The festival opens just weeks after last month’s London train and bus attacks, which killed four suicide bombers and 52 other people, and a few days after al Qaida’s latest warning of more to come.
Comedians and performers will be eager to push the boundaries with plays about prisoner abuse in Iraq’s Abu Ghraib jail, Terrorist! The Musical and an opera about a would-be suicide bomber.
“But sensitivities are certainly more acute this year,” Gudgin said. “One journalist asked me if shows should be cancelled because of terrorist references. Absolutely not. It is absolutely right that what is covered in newspapers and on television should be covered in the arts.”
However, performers will have to tread a fine line now that Britain is in the front line of the war on terrorism.
“They will have to think through their scripts and make their own judgments just as newspaper editors and TV producers do,” Gudgin said.
Ninety musicals are being staged this year, the highest number ever.
The subjects range from Michael Jackson’s obsessive fans to the notorious serial killer the Yorkshire Ripper. Also on offer is The Brighter Side of Alzheimer’s.
One critic put it in the Times: “This looks set to be the usual eclectic mix of talent, talk, sex, violence and plain rubbish.”
Quality control is never a top priority at the madcap Fringe, rowdy offshoot of the official high arts festival of classical music, ballet and theatre.
The Fringe, which runs until August 29, brings 70 million pounds a year into the economy of the Scottish capital, with 400,000 people buying more than 1.25 million tickets to its shows.
The British even drop their traditional reserve.

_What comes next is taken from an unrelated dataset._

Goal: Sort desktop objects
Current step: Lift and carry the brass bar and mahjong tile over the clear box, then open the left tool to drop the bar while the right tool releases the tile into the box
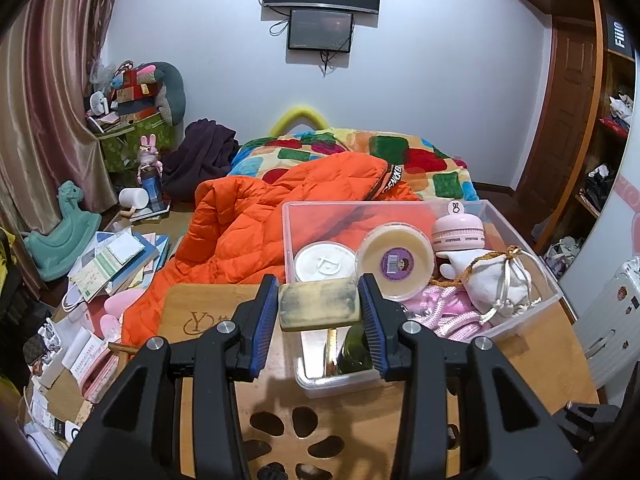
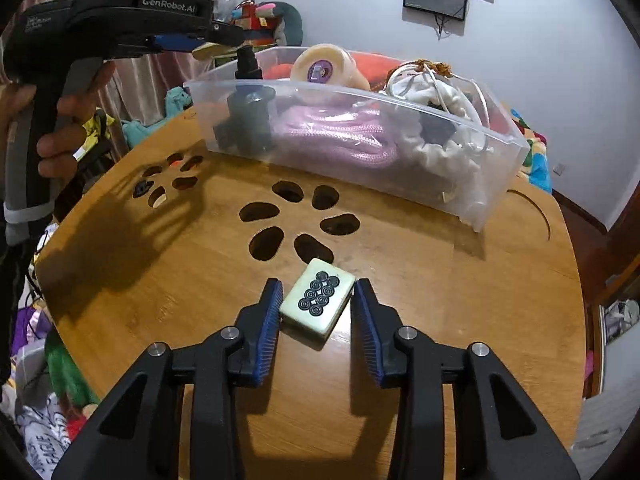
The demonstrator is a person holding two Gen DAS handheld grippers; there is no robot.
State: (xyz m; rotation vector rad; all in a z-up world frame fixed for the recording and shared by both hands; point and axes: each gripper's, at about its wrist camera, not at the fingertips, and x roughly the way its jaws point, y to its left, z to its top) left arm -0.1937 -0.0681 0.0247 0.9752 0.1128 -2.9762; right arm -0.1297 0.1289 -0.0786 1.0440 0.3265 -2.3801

People talk to each other in theatre and comedy club queues, comparing notes on the shows that become overnight hits or misses through word of mouth.
”I love this connection between audience, performers and critics,” Gudgin said.“We are the Olympics of the arts ? this is a career-defining moment. It is a real meeting of the minds but with much more alcohol and very much less sleep.”